FlyerTalk Forums - View Single Post - oneworld and AA Lounge Access Based on oneworld Status
Old Jul 11, 2017 | 6:58 am
  #94  
JDiver
Moderator: American AAdvantage
10 Countries Visited
20 Countries Visited
30 Countries Visited
40 Countries Visited
 
Join Date: May 2000
Location: NorCal - SMF area
Programs: AA LT EXP; HH LT Diamond, Maître-plongeur des Muccis
Posts: 62,948
Originally Posted by flyalways
Hi there,

"Children: AA and most lounges will admit young children without applying guest access limitations. Children 18 or over will be seen as adults falling under guest rules, unless you're an Admirals Club member seeking Club access with "immediate family".

Recently myself + wife and our 13 year old son were on Economy tickets
at CDG Admirals club. As AA EXP they insisted that I can only get 1 guest
in the club. They were adamant about it and refused entry for three of us.

I went next door to CX lounge which also denied us entry.

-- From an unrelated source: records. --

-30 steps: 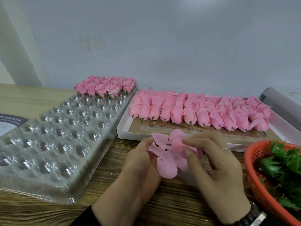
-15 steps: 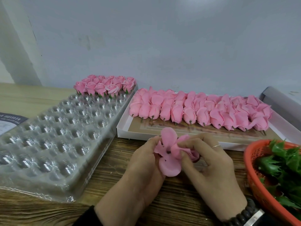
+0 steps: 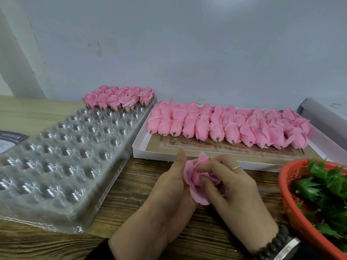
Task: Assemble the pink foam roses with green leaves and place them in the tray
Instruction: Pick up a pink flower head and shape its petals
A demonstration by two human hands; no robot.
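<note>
So the foam rose (image 3: 197,182) is up off the desk (image 3: 135,197) right now, sandwiched between both hands just in front of the white box. Left hand (image 3: 169,194) cups it from behind, thumb sticking straight up beside the petals, the rest of its fingers hidden behind the flower so I can't tell exactly how they wrap. Right hand (image 3: 231,186) has its fingertips curled in and pinching the petals, folding them toward the middle.

My take on doing this bit well: the petals look thin and floppy, so go easy, tuck one at a time around the core and keep the left hand as the steady base. Squeeze too hard and I'd guess the foam creases or tears. I can't see a stem pin on this one, the hands cover it.

Around it: the green leaves (image 3: 326,186) sit in the orange basket (image 3: 293,207) just to the right, easy reach for the next part. The clear tray (image 3: 62,147) is on the left, mostly open cups, with a cluster of finished roses (image 3: 120,97) at its far end. The white box (image 3: 244,162) behind the hands holds rows of unfinished buds (image 3: 225,124), pins pointing forward.

Nothing really blocks the way, though the basket rim is close to the right wrist, and free cups next to the finished ones mean reaching over the tray
</note>
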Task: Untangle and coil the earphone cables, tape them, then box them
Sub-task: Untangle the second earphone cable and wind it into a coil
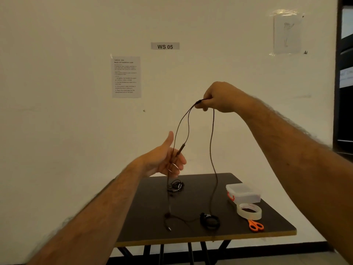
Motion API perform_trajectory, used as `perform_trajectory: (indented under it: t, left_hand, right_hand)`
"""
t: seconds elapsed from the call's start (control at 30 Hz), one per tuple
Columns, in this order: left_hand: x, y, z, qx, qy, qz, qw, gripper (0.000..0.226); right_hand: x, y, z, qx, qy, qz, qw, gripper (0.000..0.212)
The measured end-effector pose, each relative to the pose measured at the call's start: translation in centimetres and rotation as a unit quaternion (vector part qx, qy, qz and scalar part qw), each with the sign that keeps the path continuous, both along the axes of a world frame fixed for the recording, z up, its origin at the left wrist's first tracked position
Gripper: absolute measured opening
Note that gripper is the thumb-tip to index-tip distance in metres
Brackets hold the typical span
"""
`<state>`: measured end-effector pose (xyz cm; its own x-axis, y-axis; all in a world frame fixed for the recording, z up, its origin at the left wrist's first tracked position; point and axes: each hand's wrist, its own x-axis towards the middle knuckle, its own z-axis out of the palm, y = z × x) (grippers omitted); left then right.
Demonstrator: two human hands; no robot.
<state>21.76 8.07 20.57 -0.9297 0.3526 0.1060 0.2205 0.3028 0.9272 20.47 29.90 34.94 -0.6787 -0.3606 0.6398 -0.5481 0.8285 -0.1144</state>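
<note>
My right hand (219, 97) is raised high and pinches a black earphone cable (211, 150) at its split point. Two thin strands drop from there to my left hand (166, 159), lower and to the left, whose fingers curl loosely around them near the inline remote (181, 148), thumb up. The third strand hangs down to the dark table (191, 203), where its end lies near the front. A coiled black earphone bundle (210, 220) and another tangled bundle (176, 186) lie on the table.
At the table's right side stand a clear plastic box with an orange latch (243, 193), a roll of clear tape (249, 211) and orange scissors (256, 225). A white wall with paper notices is behind. A dark doorway is at far right.
</note>
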Motion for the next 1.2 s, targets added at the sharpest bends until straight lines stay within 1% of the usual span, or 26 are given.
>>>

I can
fully understand CX's reasoning because of money exchanging
hands and not getting paid for 3 guests. They had valid reason not
to accept us.

We then had my wife go to AA lounge with me while me + Son went to
CX lounge. Coming to think of it, AA lounge dragon's inflexibility in
accommodating us cost AA whatever money they now need to pay CX for
two guests

F.A.
Meaning you violated Lounge rules stating you must remain with your guest, as well as the lounge access you had based on status with one guest.

I believe if you had an infant child you'd had no problem, but 13 years old - you paid an adult ticket for him, right?

Whilst I certainly do empathize with your plight, you clearly did violate the Lounge access rules.

As to the Wikipost, Wikiposts are, like Wikis, community property, maintained by the community (on FlyerTalk, that means signed in members with 90 days and 90 posts). The information provided in a Wiki or Wikipost is only as up to date as the community keeps it, and though they may attempt to summarize airline rules, etc. have no official status and are always superseded by the airline's, etc. Rules (which may change overnight).

I've updated the phrasing to be less ambiguous than what you quoted - you interpreted that language to believe a 13 year old is a "young child". And some Lounges are more family oriented, whilst others are very much "by the book" (BA is one airline notorious for their parsimonious lounge access enforcement).